§ **Aim of the exercise**:
Go through the listing below and list every line with "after".

§ **Listed records**:
——————————

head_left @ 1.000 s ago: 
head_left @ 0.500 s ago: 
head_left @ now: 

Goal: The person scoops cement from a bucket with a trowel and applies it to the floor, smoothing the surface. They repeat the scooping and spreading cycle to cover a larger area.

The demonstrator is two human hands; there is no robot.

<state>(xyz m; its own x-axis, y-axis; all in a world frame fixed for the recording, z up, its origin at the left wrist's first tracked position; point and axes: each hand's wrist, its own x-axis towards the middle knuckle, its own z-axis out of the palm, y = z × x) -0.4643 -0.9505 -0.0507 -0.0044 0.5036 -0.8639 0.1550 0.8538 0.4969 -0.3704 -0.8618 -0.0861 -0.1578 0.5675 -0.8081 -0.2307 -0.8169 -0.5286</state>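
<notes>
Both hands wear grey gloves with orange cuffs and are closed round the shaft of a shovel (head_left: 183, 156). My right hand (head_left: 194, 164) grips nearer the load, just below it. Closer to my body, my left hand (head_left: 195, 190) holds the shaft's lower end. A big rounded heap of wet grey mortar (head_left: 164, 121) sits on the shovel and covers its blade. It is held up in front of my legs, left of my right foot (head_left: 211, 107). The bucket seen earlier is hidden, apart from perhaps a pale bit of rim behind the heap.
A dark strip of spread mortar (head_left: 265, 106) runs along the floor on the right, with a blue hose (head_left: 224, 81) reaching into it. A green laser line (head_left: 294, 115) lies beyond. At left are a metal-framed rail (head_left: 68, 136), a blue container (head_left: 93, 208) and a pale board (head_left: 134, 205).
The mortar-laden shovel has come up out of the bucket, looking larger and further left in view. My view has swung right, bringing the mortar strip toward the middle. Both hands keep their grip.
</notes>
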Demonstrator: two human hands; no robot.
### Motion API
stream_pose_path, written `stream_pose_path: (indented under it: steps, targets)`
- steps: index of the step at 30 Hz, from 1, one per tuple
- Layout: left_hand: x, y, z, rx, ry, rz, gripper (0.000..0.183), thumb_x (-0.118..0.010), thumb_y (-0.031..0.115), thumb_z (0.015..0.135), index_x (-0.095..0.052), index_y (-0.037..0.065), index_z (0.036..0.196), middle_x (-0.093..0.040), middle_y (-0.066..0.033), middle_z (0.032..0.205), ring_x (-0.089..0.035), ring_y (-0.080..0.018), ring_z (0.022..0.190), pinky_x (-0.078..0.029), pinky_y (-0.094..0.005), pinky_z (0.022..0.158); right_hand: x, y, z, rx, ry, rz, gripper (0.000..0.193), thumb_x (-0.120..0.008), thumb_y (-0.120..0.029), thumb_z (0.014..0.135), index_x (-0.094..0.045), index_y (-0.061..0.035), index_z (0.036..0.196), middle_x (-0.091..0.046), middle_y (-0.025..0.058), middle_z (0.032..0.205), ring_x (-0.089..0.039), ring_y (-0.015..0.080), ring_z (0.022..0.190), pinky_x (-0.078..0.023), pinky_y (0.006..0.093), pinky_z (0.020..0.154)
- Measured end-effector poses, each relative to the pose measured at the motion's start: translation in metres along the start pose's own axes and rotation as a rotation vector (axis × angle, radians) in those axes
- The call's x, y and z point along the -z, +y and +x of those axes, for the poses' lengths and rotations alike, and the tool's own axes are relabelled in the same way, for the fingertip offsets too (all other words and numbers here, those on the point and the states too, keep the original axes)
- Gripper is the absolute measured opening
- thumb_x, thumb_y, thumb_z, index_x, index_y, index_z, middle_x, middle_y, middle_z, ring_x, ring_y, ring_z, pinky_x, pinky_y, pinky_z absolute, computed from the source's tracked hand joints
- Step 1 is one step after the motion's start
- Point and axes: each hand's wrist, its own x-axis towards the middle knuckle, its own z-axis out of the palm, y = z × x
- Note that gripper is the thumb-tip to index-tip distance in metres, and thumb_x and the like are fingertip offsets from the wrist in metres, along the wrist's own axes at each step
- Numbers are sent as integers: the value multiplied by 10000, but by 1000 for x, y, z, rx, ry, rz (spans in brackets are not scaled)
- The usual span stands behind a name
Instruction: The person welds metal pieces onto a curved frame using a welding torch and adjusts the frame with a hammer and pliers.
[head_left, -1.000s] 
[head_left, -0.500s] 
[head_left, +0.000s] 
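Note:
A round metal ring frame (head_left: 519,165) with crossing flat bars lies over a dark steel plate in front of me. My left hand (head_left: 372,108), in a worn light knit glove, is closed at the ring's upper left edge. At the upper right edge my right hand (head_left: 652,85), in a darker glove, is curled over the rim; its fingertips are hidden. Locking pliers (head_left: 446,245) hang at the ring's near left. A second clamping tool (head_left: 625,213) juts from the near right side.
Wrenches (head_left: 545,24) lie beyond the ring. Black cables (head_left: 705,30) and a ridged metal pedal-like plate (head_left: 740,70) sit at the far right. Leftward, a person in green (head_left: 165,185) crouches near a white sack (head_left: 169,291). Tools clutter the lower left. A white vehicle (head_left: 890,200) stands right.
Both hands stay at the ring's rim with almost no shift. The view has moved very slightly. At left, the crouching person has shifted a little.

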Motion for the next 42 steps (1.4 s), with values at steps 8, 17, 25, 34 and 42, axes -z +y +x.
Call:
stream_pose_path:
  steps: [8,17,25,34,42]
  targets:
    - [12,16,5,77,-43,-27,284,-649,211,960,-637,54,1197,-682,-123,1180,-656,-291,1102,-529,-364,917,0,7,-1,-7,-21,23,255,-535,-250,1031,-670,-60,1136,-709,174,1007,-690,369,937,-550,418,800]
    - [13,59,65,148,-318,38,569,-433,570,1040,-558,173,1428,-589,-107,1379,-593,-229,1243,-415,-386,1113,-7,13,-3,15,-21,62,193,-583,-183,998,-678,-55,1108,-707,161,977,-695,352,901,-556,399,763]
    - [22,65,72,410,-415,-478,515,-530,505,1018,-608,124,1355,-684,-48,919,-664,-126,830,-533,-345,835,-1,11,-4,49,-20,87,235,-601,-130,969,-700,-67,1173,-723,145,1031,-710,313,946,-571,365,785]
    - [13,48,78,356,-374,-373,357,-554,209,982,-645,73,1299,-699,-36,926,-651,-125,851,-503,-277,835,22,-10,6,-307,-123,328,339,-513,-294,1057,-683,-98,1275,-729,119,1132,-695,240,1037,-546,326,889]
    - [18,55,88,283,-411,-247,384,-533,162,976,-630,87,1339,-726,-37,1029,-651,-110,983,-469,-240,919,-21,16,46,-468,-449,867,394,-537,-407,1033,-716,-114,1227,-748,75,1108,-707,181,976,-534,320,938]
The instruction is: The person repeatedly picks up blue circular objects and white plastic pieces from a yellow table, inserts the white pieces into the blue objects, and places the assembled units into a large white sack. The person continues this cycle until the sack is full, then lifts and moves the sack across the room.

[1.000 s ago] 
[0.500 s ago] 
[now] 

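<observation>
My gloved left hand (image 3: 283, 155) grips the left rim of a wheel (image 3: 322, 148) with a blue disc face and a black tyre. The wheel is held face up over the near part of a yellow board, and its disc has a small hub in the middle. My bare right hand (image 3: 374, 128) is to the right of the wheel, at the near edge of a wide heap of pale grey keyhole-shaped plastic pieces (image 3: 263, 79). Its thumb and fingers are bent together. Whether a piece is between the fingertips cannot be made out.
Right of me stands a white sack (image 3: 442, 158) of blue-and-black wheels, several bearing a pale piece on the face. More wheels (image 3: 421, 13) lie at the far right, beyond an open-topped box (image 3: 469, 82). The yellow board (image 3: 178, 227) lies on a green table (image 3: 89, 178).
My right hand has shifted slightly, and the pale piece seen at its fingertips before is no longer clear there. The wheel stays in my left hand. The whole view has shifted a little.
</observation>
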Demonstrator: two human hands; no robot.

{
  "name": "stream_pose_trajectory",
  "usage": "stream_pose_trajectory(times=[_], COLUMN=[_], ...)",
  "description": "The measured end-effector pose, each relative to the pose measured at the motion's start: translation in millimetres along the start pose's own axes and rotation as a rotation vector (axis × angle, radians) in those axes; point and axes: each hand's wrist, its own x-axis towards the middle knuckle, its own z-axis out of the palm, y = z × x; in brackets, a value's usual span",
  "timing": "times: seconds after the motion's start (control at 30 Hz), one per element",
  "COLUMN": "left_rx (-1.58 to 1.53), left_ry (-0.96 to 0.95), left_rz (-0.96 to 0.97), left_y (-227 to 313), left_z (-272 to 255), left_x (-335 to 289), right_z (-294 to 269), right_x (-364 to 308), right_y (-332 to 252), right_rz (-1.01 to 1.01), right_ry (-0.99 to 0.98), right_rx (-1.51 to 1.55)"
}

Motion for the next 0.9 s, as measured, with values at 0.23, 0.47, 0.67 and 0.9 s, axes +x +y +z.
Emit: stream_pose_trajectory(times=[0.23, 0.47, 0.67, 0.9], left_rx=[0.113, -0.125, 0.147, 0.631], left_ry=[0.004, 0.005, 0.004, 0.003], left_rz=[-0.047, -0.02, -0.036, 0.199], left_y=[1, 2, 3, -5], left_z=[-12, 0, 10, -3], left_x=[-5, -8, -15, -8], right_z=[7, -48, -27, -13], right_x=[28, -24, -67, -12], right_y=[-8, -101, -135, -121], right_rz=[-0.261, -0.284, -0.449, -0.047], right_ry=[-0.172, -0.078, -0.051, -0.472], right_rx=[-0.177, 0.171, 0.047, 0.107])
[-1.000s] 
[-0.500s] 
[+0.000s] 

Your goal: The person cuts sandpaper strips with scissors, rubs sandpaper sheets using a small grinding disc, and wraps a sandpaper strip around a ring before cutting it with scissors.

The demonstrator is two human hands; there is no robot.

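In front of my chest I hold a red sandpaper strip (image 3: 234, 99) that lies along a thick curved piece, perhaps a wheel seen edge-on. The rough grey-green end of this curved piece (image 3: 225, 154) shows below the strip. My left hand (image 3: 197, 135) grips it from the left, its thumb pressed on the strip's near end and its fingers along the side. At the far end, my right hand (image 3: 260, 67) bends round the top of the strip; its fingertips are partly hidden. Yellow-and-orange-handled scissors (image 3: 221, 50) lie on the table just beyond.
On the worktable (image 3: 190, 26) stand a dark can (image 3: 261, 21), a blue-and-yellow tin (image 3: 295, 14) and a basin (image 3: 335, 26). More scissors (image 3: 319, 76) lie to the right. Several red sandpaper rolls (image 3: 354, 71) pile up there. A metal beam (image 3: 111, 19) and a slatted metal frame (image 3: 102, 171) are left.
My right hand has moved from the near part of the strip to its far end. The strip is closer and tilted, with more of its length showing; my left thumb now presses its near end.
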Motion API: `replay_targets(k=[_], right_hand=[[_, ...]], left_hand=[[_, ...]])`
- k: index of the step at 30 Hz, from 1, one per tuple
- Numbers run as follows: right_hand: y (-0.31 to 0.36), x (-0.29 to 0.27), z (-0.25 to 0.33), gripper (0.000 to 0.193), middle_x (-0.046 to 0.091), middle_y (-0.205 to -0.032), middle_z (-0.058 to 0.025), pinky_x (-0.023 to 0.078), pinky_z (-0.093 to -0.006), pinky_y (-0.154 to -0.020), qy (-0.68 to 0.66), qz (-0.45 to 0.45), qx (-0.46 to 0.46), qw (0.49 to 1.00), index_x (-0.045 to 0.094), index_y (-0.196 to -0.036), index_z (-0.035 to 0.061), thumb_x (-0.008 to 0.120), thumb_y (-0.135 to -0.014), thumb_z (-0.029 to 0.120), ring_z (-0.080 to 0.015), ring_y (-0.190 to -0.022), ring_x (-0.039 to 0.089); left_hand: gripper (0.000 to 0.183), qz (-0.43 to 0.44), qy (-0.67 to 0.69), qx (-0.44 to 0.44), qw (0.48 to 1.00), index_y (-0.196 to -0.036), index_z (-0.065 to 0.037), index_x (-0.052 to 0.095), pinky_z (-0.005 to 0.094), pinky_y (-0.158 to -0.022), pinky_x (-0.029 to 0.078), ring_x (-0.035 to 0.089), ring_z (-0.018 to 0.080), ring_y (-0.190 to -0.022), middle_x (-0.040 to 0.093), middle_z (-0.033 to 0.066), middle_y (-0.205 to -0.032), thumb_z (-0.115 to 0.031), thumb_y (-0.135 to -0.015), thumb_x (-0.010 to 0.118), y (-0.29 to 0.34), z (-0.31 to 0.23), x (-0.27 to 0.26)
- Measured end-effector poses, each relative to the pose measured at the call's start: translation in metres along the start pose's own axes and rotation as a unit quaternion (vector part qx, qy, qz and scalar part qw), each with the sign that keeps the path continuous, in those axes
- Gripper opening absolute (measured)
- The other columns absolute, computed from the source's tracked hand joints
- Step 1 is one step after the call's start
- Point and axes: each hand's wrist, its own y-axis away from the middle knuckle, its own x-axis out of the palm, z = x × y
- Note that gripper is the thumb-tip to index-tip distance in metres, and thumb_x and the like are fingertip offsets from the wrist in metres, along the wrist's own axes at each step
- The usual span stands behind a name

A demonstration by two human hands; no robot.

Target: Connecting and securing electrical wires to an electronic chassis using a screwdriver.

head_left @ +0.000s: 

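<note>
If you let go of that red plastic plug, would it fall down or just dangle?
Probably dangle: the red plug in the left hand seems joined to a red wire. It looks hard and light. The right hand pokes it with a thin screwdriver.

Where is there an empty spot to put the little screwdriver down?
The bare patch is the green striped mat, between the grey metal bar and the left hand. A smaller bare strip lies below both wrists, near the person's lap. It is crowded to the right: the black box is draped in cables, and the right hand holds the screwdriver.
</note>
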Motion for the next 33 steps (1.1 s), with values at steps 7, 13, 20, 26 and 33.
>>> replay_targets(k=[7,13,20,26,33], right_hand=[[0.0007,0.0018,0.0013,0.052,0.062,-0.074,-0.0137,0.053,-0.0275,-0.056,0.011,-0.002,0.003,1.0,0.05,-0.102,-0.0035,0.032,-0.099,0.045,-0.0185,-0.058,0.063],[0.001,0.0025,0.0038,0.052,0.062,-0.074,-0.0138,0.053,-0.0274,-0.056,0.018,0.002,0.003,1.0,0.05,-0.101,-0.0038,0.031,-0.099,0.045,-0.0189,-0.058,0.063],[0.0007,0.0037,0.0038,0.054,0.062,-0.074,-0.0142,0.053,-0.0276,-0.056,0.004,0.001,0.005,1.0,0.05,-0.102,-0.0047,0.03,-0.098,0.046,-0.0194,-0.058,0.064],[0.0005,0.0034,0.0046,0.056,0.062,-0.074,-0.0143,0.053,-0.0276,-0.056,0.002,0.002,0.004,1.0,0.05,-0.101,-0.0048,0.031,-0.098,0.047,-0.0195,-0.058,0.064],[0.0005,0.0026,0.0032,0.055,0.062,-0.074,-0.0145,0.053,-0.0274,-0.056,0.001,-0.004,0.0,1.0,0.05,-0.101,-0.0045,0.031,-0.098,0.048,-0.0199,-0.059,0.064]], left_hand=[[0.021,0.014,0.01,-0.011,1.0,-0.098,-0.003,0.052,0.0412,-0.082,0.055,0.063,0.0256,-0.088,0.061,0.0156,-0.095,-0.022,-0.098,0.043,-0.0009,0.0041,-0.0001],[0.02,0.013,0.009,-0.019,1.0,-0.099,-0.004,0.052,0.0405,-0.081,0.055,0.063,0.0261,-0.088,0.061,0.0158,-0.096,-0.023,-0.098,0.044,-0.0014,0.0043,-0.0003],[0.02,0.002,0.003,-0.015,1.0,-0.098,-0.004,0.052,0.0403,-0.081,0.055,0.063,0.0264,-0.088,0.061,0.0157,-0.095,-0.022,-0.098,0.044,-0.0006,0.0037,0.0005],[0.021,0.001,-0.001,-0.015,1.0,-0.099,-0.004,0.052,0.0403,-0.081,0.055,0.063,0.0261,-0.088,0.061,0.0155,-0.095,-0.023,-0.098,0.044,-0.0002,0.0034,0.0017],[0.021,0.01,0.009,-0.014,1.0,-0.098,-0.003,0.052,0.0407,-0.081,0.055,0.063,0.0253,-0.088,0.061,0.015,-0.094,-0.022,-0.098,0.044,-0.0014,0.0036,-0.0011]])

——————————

§ **Result for this exercise**:
- Step 1 is one step after the motion's start
  "timing": "times: seconds after the motion's start (control at 30 Hz), one per element",
- Step 1 is one step after the call's start

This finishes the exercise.